This exercise calls for a copy of every line in the listing below that carries the word "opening".

.....

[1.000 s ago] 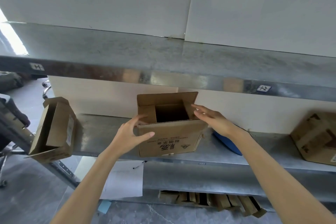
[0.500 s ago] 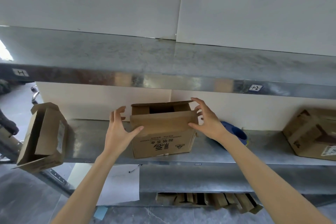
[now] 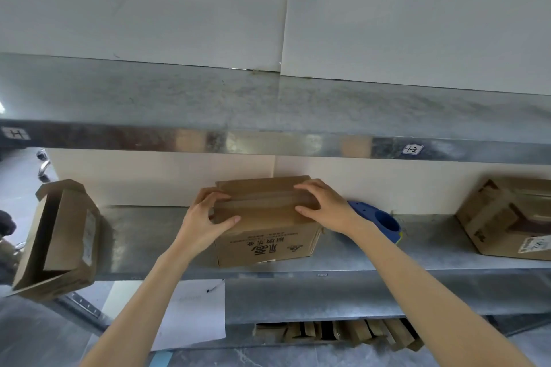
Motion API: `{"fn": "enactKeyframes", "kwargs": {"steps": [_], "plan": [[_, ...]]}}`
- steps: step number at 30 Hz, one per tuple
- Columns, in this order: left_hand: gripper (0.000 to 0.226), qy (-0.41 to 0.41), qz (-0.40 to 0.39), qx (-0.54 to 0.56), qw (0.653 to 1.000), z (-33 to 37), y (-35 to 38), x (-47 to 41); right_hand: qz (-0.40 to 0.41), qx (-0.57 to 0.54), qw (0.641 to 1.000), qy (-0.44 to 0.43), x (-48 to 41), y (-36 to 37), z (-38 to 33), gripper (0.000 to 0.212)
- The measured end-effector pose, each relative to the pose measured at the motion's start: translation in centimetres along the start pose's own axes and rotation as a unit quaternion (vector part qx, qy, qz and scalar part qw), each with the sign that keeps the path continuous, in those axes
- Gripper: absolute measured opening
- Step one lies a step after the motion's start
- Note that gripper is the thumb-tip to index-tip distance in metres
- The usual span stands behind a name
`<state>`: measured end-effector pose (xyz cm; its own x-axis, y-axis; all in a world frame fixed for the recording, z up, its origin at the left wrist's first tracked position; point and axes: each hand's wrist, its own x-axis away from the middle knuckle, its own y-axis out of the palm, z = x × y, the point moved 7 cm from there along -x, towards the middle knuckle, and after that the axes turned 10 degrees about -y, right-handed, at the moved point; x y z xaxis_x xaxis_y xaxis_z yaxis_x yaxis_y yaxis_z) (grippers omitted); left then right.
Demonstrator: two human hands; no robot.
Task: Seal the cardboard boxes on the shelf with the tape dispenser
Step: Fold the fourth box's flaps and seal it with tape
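Note:
A brown cardboard box (image 3: 268,243) with printed characters on its front stands in the middle of the metal shelf (image 3: 143,235). Its top flaps are folded down flat. My left hand (image 3: 202,217) rests on the left end of the flaps, fingers on top and thumb stretched along the near flap. My right hand (image 3: 326,208) presses the right end the same way. A blue tape dispenser (image 3: 378,219) lies on the shelf just right of the box, partly behind my right wrist.
An open cardboard box (image 3: 56,235) lies tipped on its side at the shelf's left end. Another box (image 3: 507,214) sits at the far right. An upper shelf (image 3: 268,140) overhangs closely. Below are a paper sheet (image 3: 193,313) and flattened cardboard (image 3: 337,332).
The box's flaps, open a second ago, are now folded shut. Both hands moved from the box's sides onto its top, and the tape dispenser shows more.

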<state>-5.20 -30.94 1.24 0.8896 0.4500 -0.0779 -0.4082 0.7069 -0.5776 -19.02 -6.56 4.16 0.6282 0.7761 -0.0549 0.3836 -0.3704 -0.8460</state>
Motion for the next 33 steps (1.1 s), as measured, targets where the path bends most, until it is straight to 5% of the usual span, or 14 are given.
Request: {"fn": "enactKeyframes", "kwargs": {"steps": [8, 15, 25, 33], "plan": [[0.042, 0.012, -0.034, -0.028, 0.999, 0.9, 1.8, -0.4, 0.03, 0.089, 0.996, 0.01, 1.6, -0.3, 0.4, 0.04], [0.046, 0.016, 0.046, -0.137, 0.989, 3.5, 4.4, -0.3, 0.093, 0.192, 0.977, 0.021, 2.1, -0.1, 1.2, 0.042], [0.054, 0.068, 0.017, -0.185, 0.98, 5.0, 6.6, -0.8, 0.096, 0.077, 0.992, -0.036, 1.7, 1.3, 1.2, 0.037], [0.07, 0.062, 0.024, -0.169, 0.983, 4.8, 7.0, -0.5, 0.031, 0.141, 0.989, -0.034, 1.9, 2.2, 1.2, 0.067]]}}
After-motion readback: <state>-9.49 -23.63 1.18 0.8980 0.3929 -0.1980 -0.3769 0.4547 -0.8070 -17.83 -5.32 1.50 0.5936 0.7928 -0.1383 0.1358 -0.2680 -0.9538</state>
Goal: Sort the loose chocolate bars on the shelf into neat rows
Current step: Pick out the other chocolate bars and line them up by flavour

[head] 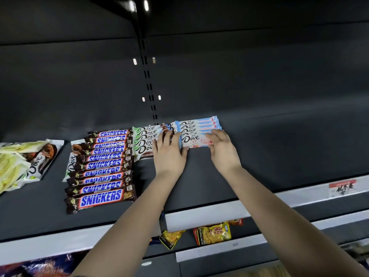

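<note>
Glossy plastic-film wrappers on the Snickers bars [101, 199] and Dove bars [196, 127]; matt dark shelf [279, 148].

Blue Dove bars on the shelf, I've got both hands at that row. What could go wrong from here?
1. The blue bars overlap like shingles. Pushing inward with the left hand and right hand could buckle the front one or slide it over the rest.
2. The left hand also lies on the ends of the green bars, so moving it may knock that row crooked.
</note>
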`<state>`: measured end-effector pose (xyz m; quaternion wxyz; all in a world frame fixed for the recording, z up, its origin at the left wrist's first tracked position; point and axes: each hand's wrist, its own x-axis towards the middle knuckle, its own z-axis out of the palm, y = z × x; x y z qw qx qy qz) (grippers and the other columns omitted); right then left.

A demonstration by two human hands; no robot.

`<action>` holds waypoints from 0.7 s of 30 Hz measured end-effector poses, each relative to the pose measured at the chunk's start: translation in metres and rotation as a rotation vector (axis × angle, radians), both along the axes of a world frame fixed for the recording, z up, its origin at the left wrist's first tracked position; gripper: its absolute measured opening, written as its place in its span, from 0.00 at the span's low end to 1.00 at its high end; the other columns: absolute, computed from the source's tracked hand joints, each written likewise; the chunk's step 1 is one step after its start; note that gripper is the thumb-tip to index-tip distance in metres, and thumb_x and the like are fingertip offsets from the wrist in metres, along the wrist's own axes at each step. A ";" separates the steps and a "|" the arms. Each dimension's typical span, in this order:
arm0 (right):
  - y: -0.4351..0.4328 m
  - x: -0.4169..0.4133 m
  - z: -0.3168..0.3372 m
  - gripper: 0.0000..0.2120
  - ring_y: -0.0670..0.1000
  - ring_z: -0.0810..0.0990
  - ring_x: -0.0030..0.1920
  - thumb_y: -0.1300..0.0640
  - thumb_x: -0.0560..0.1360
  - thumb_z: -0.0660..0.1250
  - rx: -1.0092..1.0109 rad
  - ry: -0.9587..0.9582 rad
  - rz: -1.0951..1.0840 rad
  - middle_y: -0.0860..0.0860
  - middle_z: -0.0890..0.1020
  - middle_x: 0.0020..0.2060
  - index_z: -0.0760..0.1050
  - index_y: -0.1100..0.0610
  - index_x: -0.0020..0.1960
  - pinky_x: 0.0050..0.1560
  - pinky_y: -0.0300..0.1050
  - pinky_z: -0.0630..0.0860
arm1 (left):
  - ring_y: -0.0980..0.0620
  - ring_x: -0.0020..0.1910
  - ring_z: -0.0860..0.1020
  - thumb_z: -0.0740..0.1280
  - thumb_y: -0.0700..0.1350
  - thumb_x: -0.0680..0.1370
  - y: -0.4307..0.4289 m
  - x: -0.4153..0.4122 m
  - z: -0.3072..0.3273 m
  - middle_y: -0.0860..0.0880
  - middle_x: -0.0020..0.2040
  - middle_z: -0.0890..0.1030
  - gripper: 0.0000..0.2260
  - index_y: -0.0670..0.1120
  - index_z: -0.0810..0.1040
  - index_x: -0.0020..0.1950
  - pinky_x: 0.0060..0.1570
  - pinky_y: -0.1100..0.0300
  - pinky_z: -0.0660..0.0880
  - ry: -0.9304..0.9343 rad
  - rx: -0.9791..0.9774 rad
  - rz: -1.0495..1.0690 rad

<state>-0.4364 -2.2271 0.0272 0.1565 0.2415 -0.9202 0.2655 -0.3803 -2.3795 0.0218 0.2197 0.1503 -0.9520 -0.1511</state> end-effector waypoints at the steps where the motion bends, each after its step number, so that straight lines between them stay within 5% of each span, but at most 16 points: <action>1: 0.000 -0.001 -0.001 0.20 0.53 0.63 0.70 0.70 0.75 0.60 0.009 0.004 0.002 0.55 0.69 0.67 0.72 0.58 0.65 0.62 0.44 0.69 | 0.47 0.74 0.53 0.61 0.54 0.78 0.000 0.000 -0.001 0.50 0.73 0.64 0.20 0.51 0.67 0.68 0.72 0.48 0.46 0.000 0.000 0.003; 14: -0.003 0.002 -0.001 0.17 0.61 0.72 0.63 0.66 0.72 0.64 -0.031 0.097 0.014 0.61 0.74 0.62 0.75 0.63 0.60 0.66 0.53 0.68 | 0.48 0.75 0.51 0.60 0.56 0.77 -0.001 0.000 0.000 0.49 0.74 0.62 0.24 0.51 0.63 0.72 0.73 0.47 0.45 -0.018 0.030 0.003; 21: -0.018 0.012 0.013 0.19 0.59 0.66 0.69 0.57 0.75 0.61 0.120 0.153 0.109 0.59 0.72 0.66 0.73 0.59 0.64 0.71 0.56 0.56 | 0.48 0.76 0.50 0.58 0.54 0.78 -0.001 0.005 0.016 0.48 0.76 0.58 0.26 0.48 0.58 0.75 0.73 0.50 0.42 -0.008 0.068 -0.022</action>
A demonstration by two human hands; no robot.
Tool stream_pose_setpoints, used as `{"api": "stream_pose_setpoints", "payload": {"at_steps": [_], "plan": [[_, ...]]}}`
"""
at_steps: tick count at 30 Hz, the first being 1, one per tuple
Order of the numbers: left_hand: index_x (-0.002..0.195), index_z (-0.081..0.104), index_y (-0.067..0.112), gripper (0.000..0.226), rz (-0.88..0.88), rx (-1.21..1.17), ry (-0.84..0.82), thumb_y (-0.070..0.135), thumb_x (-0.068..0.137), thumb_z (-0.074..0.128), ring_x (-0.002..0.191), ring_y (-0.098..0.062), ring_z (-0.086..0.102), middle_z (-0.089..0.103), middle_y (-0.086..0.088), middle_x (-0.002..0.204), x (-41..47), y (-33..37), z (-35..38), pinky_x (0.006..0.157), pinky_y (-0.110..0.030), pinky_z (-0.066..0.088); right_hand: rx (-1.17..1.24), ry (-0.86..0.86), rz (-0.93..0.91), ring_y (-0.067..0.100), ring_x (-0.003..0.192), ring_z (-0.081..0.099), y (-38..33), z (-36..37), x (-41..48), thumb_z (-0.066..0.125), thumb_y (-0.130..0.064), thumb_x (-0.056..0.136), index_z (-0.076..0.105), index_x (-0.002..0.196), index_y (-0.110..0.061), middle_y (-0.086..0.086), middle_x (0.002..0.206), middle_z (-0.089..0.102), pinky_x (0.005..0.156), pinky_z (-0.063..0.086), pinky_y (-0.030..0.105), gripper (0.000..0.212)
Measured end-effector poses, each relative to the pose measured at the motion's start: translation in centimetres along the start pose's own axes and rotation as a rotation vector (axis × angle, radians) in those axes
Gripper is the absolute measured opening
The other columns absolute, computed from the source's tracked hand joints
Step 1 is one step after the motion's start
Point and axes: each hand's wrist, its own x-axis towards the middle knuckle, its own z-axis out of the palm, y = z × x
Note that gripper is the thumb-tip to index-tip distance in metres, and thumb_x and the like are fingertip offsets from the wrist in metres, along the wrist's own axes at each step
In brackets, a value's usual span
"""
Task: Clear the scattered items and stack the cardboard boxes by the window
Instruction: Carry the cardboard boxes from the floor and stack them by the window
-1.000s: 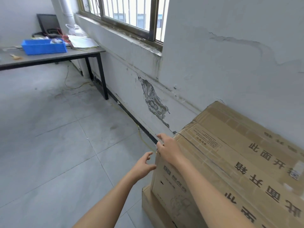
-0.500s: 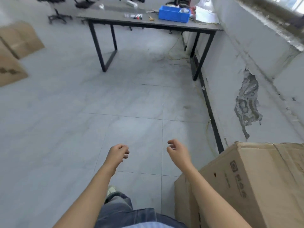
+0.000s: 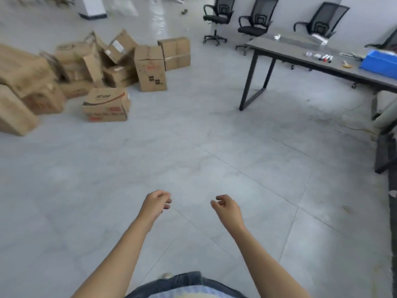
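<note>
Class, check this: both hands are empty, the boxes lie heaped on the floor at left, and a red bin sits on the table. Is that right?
No: the head view shows the bin on the table is blue, not red. The rest holds.

- a heap of cardboard boxes lies on the floor at the far left.
- at the heap's right edge a tall box stands upright, and another box stands just behind it, to its right.
- a low box lies at the front of the heap, on the near side.
- a table stands at the far right, well apart from the boxes.
- a bin sits on the table's right end, with small items on the tabletop to its left.
- office chairs stand behind the table, along the back wall.
- the left hand and right hand hang side by side over the floor in the foreground, apart from each other.
</note>
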Motion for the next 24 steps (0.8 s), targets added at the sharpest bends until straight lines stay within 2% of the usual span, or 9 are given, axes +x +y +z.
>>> {"api": "stream_pose_setpoints", "payload": {"at_steps": [5,11,14,18,21,24], "plan": [[0.082,0.058,0.011,0.013,-0.064,-0.170,0.242,0.014,0.093,0.050,0.069,-0.019,0.055,0.062,-0.009,0.086,3.2,-1.4,-10.0,0.062,-0.026,0.037,-0.057,-0.159,-0.013,0.014,0.088,0.053,-5.5,9.1,3.3,0.053,-0.029,0.091,0.054,0.122,-0.011,0.004,0.113,0.059,0.073,0.038,0.023,0.036],[0.080,0.058,0.012,0.014,-0.224,-0.347,0.409,0.013,0.092,0.051,0.069,-0.018,0.057,0.063,-0.007,0.082,4.8,-4.4,-16.1,0.062,-0.026,0.038,-0.223,-0.317,-0.093,0.014,0.098,0.052,-10.4,16.5,7.0,0.051,-0.031,0.092,0.054,0.123,-0.011,0.005,0.121,0.058,0.079,0.040,0.025,0.037],[0.080,0.058,0.011,0.013,-0.306,-0.403,0.490,0.014,0.092,0.052,0.069,-0.019,0.058,0.063,-0.007,0.082,6.9,-5.0,-18.6,0.062,-0.027,0.038,-0.257,-0.386,-0.142,0.015,0.098,0.052,-13.0,19.7,9.7,0.051,-0.031,0.092,0.057,0.118,-0.011,0.004,0.118,0.059,0.078,0.039,0.024,0.033],[0.080,0.057,0.011,0.013,-0.322,-0.464,0.611,0.013,0.091,0.052,0.067,-0.018,0.057,0.063,-0.007,0.081,12.4,-3.6,-22.3,0.060,-0.026,0.037,-0.279,-0.452,-0.208,0.017,0.098,0.052,-18.1,23.4,15.8,0.048,-0.029,0.094,0.059,0.110,-0.011,0.004,0.112,0.059,0.077,0.037,0.024,0.027],[0.086,0.058,0.009,0.010,-0.322,-0.483,0.653,0.013,0.092,0.052,0.071,-0.019,0.058,0.064,-0.007,0.084,16.8,-1.0,-24.7,0.063,-0.027,0.040,-0.237,-0.466,-0.236,0.017,0.088,0.051,-23.6,25.3,21.0,0.047,-0.027,0.094,0.055,0.097,-0.014,0.001,0.099,0.058,0.073,0.037,0.024,0.016],[0.084,0.058,0.011,0.010,-0.300,-0.503,0.700,0.014,0.092,0.052,0.074,-0.019,0.060,0.065,-0.007,0.086,20.2,1.6,-26.6,0.065,-0.027,0.041,-0.200,-0.476,-0.249,0.015,0.076,0.049,-28.7,27.2,25.2,0.047,-0.024,0.094,0.055,0.095,-0.012,-0.003,0.085,0.054,0.067,0.037,0.026,0.014]]}}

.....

▶ Completed task
- Gripper: absolute measured opening
`<action>` holds waypoints from 0.7 s of 30 Hz measured end-effector poses, each relative to the pose measured at the chunk's start: translation in metres and rotation as a rotation vector (axis × angle, radians), both along the axes of a world frame fixed for the recording, z up, its origin at the left wrist's first tracked position; gripper: its absolute measured opening, written as its place in its span, from 0.00 at the span's low end to 1.00 at its high end; the other columns: absolute, computed from the source's tracked hand joints, each written likewise; the chunk's step 1 is one step after its start; note that gripper is the thumb-tip to index-tip distance in metres, and thumb_x and the like are fingertip offsets from the wrist in metres, along the wrist's own axes at each step. A ";" separates the steps and a "|" the arms. Each dimension's typical span, in this order:
Gripper is the absolute measured opening

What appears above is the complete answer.